START Data to examine

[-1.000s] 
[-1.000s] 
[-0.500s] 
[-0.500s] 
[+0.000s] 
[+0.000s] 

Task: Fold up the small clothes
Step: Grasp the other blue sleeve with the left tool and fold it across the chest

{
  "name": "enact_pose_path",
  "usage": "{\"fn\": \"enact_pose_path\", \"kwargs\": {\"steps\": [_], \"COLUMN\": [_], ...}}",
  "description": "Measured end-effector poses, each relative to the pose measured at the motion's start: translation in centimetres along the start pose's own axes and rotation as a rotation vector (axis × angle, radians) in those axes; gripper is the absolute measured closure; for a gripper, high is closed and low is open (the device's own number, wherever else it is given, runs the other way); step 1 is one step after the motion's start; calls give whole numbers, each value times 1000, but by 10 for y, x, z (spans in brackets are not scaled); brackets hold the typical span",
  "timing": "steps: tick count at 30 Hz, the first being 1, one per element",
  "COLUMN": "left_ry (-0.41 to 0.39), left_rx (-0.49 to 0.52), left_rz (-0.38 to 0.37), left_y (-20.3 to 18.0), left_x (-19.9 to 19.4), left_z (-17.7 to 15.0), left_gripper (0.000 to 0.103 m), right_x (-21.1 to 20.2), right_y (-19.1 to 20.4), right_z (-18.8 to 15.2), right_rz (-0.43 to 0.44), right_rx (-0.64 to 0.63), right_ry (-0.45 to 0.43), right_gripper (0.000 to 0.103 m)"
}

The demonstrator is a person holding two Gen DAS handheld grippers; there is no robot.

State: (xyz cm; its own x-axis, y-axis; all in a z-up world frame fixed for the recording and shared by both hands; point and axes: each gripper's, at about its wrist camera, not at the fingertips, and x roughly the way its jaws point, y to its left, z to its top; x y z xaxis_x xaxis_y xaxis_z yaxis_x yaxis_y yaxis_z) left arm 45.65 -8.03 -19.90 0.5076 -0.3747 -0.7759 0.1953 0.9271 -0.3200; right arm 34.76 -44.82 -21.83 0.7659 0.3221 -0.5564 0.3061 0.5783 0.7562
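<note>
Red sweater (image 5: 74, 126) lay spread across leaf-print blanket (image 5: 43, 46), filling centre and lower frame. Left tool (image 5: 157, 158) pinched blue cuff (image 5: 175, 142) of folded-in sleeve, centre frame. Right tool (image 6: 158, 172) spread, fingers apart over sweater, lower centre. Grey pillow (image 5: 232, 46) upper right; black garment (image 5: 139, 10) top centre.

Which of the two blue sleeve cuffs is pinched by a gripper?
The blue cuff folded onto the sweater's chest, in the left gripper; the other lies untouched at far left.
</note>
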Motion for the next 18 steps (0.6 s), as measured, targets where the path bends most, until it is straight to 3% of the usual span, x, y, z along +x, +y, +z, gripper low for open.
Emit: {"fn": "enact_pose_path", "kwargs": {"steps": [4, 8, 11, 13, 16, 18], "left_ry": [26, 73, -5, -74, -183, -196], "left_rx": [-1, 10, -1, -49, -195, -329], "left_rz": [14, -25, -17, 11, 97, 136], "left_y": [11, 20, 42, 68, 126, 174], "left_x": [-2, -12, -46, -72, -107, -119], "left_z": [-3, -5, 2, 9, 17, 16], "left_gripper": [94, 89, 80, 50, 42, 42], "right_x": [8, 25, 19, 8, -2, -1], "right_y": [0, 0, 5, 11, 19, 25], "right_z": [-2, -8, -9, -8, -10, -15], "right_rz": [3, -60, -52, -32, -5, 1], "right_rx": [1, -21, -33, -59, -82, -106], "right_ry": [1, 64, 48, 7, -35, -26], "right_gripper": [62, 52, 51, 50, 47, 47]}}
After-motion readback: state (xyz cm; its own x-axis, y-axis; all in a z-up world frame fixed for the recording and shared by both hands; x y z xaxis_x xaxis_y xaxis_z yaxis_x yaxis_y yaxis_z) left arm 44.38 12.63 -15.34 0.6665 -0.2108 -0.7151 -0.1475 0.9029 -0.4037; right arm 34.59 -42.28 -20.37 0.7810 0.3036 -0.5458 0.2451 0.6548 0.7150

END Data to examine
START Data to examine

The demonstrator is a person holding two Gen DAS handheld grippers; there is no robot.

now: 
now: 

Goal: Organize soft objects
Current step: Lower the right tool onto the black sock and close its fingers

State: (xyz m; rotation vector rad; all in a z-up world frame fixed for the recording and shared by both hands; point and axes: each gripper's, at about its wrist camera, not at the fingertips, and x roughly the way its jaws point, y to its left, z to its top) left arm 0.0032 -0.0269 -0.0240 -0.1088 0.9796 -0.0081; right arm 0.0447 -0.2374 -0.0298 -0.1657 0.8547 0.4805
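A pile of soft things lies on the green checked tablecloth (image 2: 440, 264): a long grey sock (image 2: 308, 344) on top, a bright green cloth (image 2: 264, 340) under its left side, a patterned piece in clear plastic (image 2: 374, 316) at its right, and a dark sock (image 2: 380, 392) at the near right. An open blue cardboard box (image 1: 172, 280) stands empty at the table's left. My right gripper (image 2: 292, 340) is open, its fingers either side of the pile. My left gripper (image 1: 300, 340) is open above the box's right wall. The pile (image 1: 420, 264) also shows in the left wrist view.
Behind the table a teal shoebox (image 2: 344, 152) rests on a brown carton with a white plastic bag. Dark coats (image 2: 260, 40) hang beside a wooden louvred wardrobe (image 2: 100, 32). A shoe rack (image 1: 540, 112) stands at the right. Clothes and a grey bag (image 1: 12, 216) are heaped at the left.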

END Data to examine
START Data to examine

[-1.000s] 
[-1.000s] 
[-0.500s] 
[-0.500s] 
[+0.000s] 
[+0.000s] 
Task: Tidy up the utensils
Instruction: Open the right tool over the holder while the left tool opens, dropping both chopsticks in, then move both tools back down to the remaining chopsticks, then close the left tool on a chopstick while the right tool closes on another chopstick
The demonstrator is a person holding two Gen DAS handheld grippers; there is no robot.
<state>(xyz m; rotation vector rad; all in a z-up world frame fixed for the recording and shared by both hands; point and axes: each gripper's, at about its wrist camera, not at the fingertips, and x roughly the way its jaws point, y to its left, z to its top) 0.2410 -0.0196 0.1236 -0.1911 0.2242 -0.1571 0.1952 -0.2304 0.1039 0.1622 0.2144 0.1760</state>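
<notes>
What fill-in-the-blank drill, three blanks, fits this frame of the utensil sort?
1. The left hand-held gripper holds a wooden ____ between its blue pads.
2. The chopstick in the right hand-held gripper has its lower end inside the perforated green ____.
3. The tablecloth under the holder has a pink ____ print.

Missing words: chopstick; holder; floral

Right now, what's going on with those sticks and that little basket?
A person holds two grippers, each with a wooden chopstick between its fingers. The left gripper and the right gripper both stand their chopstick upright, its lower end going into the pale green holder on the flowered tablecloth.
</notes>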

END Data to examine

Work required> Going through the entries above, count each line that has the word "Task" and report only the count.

Result> 2